O motivo usado como desculpa é de que a Huawei com seu 5G é um “risco de segurança”. Sabemos que é falso e que foi apenas pressão dos EUA para não ficarem para trás mais cedo. Caso a insegurança fosse verdade para a 5G, seria verdade para 3 e a 4G. Caso fosse verdade, a empresa teria que ser banida agora, não em 2027.

Não há uma centelha de evidência de que a Huawei tenha feito algo errado durante sua penetração de grande sucesso no mercado britânico, e do qual a Grã-Bretanha se beneficiou economicamente de maneira enorme.

O investimento chinês em 5G não é desejado então o que falar da participação poderosa da China no setor de energia da Grã-Bretanha? O que acontece se a China puxar os plugues de suas usinas nucleares? Todas as luzes de Londres se apagariam.

Hoje a pequena Grã-Bretanha despachou seus poderosos navios de guerra pelo rio Yangtze, onde foram derrotados pelos chineses em 1949. Também enviaram o porta-aviões Queen Elizabeth para a fronteira marítima da China em um ato da “diplomacia” com sérios perigos.

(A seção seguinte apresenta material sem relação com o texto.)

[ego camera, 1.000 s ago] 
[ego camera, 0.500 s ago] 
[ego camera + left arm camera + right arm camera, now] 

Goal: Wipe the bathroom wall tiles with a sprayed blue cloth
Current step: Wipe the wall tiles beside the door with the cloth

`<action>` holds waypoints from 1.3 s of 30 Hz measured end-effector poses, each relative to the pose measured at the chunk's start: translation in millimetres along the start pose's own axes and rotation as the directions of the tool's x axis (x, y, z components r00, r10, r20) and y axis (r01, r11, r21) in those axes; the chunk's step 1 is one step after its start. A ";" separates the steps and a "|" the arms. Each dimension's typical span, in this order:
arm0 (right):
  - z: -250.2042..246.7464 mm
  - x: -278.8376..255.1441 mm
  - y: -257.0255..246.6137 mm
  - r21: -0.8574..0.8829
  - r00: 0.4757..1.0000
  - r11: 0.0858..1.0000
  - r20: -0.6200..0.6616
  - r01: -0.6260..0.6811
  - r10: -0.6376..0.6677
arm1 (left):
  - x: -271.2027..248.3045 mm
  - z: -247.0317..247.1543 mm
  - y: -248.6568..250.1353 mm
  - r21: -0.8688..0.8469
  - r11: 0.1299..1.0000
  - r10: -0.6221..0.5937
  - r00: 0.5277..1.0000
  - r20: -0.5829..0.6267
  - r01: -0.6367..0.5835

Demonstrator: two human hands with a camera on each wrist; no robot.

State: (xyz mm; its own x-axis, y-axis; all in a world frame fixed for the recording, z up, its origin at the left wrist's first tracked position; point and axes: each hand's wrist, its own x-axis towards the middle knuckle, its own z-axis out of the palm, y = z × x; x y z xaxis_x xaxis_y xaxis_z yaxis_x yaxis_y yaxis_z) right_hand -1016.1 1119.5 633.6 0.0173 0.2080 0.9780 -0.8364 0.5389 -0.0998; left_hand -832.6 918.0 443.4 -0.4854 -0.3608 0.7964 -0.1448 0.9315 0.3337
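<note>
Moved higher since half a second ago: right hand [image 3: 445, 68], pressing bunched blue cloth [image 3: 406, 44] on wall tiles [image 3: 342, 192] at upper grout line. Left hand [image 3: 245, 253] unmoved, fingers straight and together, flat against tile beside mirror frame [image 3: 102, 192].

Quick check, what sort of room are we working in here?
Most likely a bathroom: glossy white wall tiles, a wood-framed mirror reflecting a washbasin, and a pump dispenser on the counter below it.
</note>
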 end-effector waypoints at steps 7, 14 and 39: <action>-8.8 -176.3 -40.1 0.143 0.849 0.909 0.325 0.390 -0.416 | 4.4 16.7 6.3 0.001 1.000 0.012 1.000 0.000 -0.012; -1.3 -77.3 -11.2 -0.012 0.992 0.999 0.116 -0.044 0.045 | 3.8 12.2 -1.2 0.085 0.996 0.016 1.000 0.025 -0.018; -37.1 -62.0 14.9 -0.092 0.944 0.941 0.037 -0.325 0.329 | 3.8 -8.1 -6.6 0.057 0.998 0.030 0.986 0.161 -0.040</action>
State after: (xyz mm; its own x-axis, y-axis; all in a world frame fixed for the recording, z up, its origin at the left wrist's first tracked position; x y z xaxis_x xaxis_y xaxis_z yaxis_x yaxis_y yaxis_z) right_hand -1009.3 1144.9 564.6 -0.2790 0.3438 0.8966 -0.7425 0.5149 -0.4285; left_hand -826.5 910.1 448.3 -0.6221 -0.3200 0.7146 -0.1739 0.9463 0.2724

Os atos de hostilidade direta à China seguem a diretriz das potências ocidentais na desestabilização em andamento de Hong Kong.

O principal objetivo do Brexit foi terminar com a imigração em massa da União Européia e agora os ingleses estão convidando para uma imigração em massa três milhões de chineses de Hong Kong.

Durante os 150 anos do domínio colonial britânico no território, nenhum chinês de Hong Kong recebeu viagens sem visto para o Reino Unido, como um exemplo claro de colonização. Agora, milhões deles são convidados, só para causar desgosto da China.

Os ingleses esqueceram que a China é um adversário muito mais rico e poderoso do que era quando o Reino Unido extorquiu Hong Kong deles em punição por sua tentativa de deter a inundação de ópio britânico na China, o que causou o vício de 90 milhões de chineses. As sanções econômicas impostas à China no caso da Huawei serão devolvidas e várias vezes por Pequim. Caso a rainha Elizabeth for longe demais não será necessária nem a Marinha chinesa para afundá-la.

E quando os três milhões de chineses chegarem de Hong Kong em Londres, onde eles serão alojados ou onde trabalharão na economia quebrada da Grã-Bretanha. Talvez o plano de vingança mais astuto seja a China abrir as comportas de Hong Kong e forçar Londres a respeitar suas promessas.

E o Brasil como fica nisso? Declarado o alinhamento automático a Trump, pelo nosso presidente, é a receita do caos econômico para o Brasil. Apesar dos ataques de Mike Pompeo contra os chineses, afirmando que eles estão apoiando os Democratas, não importa o que isso seja absurdo, o Partido Comunista Chinês deixou claro que o círculo interno de Xi está interessado mesmo é em mais quatro anos de Trump. Ninguém em Pequim gosta da guerra comercial, mas quanto mais Trump destrói o poder dos EUA, mais espaço há para a China se posicionar como uma alternativa. Essa é uma boa hora para o Brasil ficar em cima do muro, mas aproveitar ao máximo o momento para também se firmar como potência dominante.